As Steve Pethke and I hit the woods for the opening morning of Wisconsin’s Spring 2011 turkey season, we were greeted by ideal conditions: no wind, crisp temperatures and a clear sky.
The sky was so bright, in fact, that Steve alertly spotted a turkey on the limb about 50 steps ahead of us. We backed out of the area and set up at the crest of a long ridge that bisected two hollows.
Soon, several hens answered my tree yelps, so I figured we were OK. A gobbler sounded off twice from about 200 yards away but then went silent. I thought about chasing him, but by then, the hens had flown down and were headed toward us. Within minutes, Steve was pinned down.
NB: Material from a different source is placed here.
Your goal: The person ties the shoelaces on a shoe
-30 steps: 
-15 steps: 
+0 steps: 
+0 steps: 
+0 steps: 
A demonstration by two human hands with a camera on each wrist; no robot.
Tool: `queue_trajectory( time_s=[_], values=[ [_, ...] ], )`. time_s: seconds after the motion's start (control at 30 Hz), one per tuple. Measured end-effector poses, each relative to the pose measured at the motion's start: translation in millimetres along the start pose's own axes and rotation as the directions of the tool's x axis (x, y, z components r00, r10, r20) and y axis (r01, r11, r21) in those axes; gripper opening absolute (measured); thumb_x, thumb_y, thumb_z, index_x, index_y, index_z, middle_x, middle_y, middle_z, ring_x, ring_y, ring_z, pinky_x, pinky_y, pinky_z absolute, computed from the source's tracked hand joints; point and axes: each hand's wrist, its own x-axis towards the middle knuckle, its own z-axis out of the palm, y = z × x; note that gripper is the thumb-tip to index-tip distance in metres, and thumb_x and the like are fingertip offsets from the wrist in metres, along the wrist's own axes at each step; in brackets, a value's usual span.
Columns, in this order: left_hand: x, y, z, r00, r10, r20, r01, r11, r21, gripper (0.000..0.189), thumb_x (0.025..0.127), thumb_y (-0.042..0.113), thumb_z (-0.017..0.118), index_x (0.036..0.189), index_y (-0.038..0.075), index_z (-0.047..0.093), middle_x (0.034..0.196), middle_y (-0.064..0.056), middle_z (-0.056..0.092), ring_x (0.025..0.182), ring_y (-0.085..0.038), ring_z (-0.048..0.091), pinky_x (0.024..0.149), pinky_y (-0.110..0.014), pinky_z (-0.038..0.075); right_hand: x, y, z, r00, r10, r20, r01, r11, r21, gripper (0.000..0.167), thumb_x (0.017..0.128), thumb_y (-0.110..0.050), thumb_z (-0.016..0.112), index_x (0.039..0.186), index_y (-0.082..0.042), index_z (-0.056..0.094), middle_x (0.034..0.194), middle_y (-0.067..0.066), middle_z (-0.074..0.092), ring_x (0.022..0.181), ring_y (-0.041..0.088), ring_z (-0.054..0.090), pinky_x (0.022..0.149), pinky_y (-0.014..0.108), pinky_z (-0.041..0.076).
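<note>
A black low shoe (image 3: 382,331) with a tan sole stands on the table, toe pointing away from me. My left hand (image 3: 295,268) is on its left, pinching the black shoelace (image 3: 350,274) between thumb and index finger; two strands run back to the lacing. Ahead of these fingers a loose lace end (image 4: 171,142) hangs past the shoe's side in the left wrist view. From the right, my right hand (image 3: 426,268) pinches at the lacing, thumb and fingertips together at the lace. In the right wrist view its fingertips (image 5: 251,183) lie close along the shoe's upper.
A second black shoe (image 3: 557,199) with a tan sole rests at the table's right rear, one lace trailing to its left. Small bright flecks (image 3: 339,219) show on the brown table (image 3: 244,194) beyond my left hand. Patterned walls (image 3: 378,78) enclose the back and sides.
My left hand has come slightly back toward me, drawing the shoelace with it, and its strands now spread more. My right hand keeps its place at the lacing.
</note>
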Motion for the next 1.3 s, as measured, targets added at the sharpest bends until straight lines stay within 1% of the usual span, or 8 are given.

Then a gobble echoed from about 100 steps across the hollow. The longbeard had apparently flown down toward the ridge and was working in to the hens. I yelped softly on a slate and then went into some soft clucking and purring.
After several tense minutes of spitting, drumming and point-blank gobbling, the bird gave Steve a shot, and he made good on it.
A half-hour after legal shooting time, we’d finished a perfect opening morning. Better, the gobbler had two beards. (The picture makes it appear that the bird has three beards, but one actually has a split base.)
I’m not sure if the rest of Wisconsin’s turkey season can live up to the opener. But for now, I’m happy just to savor a perfect spring day.